*Aim of the exercise*. How many of the lines below have the word "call" in them? The answer is that number and nothing more.

(Material supplied)

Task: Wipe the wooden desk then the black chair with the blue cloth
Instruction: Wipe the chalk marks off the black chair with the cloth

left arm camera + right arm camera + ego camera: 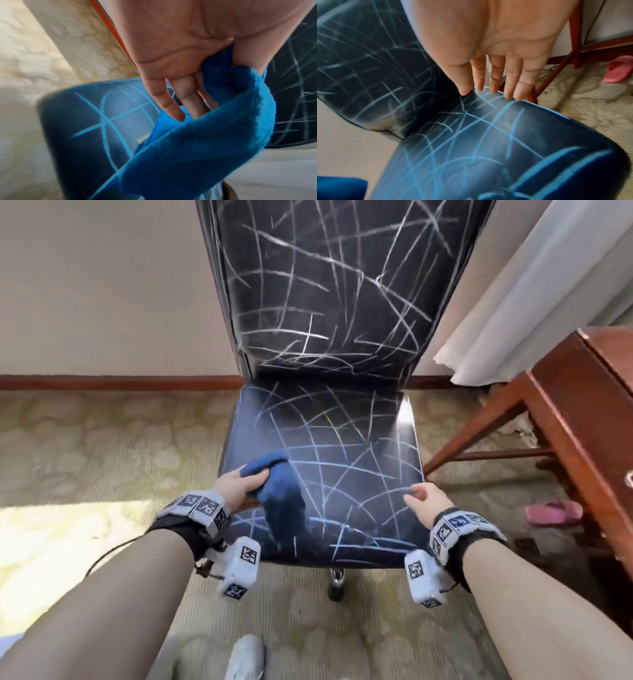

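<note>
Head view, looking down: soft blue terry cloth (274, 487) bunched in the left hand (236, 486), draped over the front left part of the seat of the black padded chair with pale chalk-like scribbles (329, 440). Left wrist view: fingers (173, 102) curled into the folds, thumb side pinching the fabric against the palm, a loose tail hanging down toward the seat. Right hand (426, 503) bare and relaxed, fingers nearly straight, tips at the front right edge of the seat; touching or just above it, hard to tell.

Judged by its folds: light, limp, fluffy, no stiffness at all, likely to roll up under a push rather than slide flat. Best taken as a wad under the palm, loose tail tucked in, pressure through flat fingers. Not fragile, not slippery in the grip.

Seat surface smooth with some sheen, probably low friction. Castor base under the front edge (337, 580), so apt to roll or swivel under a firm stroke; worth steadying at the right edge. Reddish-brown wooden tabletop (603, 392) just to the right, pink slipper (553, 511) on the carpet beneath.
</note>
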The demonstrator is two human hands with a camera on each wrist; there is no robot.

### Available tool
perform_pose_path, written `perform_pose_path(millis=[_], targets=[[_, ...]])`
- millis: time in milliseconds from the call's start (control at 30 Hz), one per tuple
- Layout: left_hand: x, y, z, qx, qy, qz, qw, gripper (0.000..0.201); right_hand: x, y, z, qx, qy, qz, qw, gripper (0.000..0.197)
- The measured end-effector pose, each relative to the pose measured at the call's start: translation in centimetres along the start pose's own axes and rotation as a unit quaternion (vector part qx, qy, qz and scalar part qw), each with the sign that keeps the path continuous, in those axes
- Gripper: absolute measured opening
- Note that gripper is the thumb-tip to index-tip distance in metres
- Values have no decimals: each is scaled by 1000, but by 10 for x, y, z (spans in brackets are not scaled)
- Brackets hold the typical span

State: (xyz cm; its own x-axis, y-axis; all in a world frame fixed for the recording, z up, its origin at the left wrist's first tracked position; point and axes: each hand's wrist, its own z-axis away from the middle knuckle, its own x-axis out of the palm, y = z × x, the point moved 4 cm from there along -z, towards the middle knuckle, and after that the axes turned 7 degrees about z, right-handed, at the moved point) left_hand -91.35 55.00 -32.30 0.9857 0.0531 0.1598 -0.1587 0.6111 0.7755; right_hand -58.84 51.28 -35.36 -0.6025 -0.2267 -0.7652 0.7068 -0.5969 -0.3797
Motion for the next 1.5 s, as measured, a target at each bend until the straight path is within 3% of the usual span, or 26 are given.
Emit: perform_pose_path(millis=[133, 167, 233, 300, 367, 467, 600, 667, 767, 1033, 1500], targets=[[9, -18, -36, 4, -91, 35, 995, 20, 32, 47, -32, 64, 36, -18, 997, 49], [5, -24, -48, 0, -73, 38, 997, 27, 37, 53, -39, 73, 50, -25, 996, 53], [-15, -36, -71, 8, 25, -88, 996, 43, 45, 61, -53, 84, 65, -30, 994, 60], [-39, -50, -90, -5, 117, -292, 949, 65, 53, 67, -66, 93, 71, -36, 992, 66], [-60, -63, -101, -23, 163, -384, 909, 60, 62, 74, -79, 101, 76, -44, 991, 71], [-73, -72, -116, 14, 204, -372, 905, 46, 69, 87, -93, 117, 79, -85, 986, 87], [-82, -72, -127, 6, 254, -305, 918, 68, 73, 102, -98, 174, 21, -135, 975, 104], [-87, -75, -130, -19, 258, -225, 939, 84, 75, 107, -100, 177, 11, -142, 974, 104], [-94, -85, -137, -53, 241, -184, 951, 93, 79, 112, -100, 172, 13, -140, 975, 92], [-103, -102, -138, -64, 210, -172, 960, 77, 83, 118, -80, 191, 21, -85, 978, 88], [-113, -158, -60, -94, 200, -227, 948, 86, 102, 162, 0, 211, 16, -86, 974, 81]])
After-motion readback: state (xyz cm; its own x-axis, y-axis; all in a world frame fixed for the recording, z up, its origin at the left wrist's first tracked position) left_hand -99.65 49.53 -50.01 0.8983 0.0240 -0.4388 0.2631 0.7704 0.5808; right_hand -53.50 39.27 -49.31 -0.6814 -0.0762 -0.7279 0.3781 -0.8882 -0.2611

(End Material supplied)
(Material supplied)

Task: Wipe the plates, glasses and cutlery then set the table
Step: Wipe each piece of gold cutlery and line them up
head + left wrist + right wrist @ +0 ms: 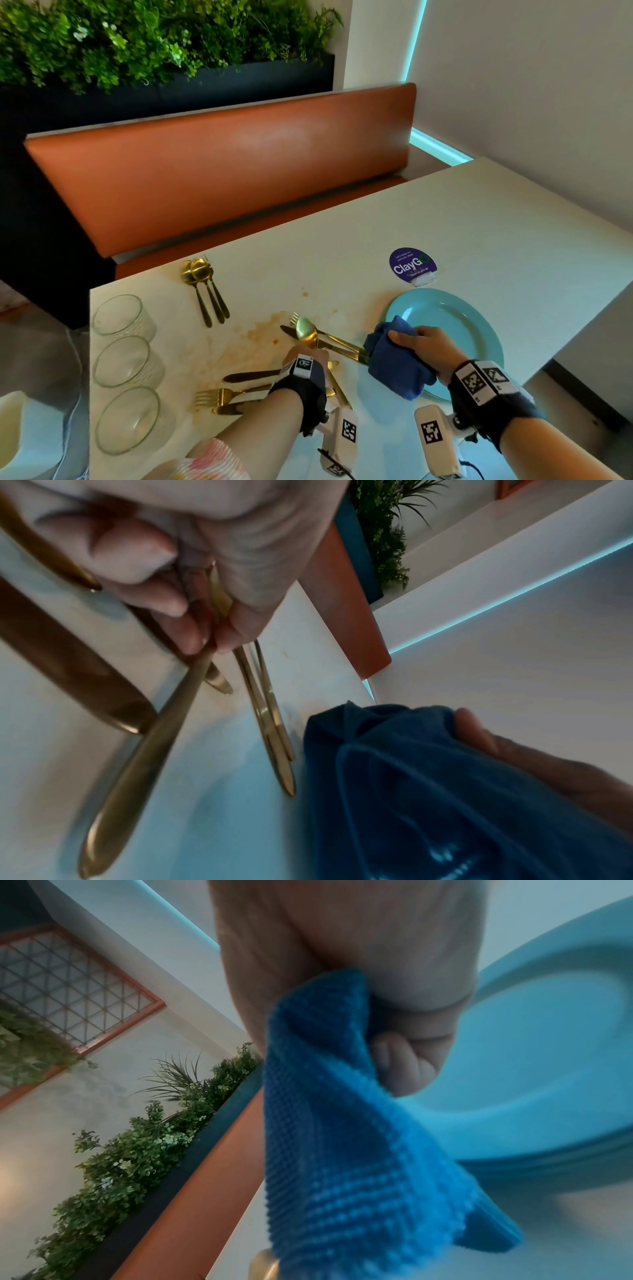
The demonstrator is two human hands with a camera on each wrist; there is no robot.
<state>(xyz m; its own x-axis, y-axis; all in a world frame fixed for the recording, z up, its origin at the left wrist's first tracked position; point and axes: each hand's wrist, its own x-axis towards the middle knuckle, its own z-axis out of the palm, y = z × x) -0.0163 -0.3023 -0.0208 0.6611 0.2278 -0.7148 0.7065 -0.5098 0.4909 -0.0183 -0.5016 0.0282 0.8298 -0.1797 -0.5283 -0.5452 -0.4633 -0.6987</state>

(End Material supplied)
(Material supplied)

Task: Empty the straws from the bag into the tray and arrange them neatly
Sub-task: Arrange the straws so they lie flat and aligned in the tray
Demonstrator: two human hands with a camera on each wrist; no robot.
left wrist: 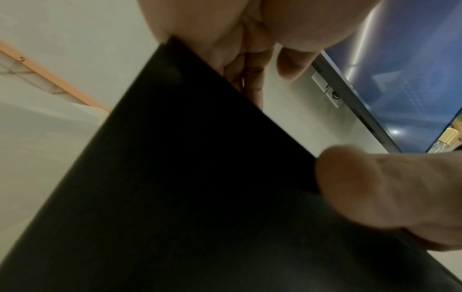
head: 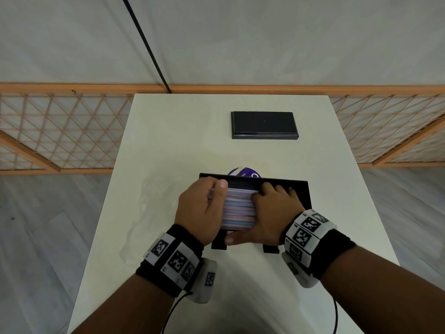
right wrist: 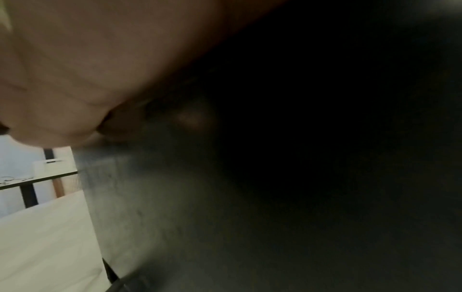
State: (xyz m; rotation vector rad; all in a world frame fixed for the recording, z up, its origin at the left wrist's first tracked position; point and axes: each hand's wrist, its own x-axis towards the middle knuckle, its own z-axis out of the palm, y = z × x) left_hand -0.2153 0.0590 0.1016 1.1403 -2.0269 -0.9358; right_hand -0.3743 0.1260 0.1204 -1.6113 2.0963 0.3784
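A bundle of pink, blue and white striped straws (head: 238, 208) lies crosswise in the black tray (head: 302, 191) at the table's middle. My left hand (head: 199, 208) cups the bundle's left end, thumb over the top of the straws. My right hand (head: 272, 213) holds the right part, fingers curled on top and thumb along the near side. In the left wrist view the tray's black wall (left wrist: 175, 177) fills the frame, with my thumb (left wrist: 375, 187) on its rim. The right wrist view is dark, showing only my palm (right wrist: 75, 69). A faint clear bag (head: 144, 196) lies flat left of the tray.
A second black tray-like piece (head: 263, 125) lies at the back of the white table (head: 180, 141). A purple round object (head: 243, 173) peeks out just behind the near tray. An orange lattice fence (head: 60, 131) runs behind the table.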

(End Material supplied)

*Solved problem*. 2